▶ [INSTRUCTIONS FOR THE TASK]
Below are entries; copy exactly the lines from the one with "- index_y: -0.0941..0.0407" through the one with "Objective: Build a", both included, and leave out the rest.

▶ [EXERCISE MATERIALS]
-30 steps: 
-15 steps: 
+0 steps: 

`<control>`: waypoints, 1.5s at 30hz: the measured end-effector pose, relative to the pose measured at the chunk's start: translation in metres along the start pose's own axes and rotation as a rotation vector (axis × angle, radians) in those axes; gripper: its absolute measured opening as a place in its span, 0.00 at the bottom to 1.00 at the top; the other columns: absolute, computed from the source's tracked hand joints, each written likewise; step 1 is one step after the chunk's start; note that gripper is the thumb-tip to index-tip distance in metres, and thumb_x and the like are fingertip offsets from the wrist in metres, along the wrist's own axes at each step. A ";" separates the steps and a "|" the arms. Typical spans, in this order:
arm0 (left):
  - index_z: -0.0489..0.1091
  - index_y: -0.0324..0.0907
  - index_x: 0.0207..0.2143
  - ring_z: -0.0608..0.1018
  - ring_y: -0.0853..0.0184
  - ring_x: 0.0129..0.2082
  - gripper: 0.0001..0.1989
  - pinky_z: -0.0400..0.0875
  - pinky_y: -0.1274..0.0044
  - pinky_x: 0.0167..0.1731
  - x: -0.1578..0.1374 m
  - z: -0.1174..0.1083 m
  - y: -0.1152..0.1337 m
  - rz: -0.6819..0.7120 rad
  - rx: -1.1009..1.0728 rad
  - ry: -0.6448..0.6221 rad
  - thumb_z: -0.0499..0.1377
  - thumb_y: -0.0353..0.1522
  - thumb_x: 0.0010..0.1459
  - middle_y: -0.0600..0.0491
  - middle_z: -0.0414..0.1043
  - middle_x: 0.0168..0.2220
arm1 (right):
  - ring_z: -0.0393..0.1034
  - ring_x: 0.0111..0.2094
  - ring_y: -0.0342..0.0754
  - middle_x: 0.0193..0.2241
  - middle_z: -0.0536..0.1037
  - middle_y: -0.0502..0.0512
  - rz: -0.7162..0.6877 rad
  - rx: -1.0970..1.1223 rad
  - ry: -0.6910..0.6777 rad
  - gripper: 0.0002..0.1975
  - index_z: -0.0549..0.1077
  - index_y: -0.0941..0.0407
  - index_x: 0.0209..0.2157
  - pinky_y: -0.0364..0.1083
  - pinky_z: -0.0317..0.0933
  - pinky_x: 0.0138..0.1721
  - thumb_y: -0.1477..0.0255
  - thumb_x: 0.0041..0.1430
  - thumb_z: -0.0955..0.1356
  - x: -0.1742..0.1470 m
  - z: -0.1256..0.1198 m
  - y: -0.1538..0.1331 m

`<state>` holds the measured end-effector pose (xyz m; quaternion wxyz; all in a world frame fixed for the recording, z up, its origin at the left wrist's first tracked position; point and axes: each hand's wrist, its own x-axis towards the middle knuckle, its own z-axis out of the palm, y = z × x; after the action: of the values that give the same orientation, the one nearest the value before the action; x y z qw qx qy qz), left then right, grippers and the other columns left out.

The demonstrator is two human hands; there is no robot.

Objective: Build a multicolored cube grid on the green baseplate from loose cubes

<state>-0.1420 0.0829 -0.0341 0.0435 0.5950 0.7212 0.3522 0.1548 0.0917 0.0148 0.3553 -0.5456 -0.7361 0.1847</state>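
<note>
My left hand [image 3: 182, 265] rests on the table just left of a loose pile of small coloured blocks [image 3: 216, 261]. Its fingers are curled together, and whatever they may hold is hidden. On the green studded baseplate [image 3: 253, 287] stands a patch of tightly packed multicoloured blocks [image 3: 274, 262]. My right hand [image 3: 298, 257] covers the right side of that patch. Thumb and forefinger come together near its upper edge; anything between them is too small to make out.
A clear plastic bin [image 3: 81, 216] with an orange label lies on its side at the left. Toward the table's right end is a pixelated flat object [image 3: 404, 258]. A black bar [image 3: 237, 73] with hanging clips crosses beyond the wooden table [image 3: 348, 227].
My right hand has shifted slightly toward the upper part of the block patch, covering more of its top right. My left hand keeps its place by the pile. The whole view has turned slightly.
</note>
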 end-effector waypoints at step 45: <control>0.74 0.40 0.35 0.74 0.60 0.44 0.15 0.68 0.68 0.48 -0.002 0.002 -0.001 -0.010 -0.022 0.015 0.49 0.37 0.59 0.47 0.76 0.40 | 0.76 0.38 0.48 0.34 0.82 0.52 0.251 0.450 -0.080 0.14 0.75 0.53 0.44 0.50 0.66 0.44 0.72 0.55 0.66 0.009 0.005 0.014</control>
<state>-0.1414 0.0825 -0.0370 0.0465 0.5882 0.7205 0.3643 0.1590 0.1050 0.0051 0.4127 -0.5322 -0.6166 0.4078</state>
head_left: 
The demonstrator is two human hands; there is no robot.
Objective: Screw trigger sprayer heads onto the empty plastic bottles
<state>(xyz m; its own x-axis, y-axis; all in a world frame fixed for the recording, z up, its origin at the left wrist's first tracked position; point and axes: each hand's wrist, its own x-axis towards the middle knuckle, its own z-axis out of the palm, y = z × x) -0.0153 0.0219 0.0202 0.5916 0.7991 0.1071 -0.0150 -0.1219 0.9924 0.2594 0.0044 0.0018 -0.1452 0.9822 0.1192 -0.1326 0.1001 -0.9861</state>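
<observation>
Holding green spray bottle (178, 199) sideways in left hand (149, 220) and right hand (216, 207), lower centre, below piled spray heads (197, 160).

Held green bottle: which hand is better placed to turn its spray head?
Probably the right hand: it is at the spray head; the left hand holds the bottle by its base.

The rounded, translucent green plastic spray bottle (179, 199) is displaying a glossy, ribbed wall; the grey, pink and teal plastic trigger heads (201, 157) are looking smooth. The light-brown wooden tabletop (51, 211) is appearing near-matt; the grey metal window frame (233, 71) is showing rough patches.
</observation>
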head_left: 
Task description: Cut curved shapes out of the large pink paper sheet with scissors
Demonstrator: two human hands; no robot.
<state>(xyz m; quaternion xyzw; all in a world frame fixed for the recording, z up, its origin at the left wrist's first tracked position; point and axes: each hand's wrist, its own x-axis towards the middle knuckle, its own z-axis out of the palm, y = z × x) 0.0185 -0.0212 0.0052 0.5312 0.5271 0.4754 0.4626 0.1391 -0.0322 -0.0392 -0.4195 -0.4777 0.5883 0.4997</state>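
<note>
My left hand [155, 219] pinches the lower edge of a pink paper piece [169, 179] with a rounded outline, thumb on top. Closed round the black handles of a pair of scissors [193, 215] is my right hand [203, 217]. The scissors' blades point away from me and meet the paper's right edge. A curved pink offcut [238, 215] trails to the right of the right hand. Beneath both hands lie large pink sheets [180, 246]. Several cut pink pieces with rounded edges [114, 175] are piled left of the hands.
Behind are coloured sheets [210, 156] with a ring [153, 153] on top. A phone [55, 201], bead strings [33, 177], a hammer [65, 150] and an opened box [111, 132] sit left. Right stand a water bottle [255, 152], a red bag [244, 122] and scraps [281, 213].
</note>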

▶ [THE COMPLETED TASK]
  - index_y: -0.0941..0.0407
  - index_x: 0.0209..0.2157
  - pinky_y: -0.0364..0.1083
  - pinky_z: -0.0317..0.0933
  - pinky_x: 0.0138..0.1721
  - thumb_y: -0.1477..0.0255
  - thumb_x: 0.0041..0.1430
  - thumb_z: -0.0955..0.1356
  - x: -0.1742..0.1470 m
  - z: -0.1256..0.1198 m
  - y: -0.1538..0.1331 m

`<state>` holds the measured end-effector pose (xyz m; quaternion wxyz; all in a world frame fixed for the recording, z up, its origin at the left wrist's first tracked position; point and axes: each hand's wrist, its own x-axis towards the middle knuckle, its own z-axis out of the palm, y = z × x; after the action: of the values that give the same orientation, the one nearest the value before the action; x y z qw qx qy qz), left then right, grippers and the other columns left out.

The demonstrator is two human hands; there is no robot.

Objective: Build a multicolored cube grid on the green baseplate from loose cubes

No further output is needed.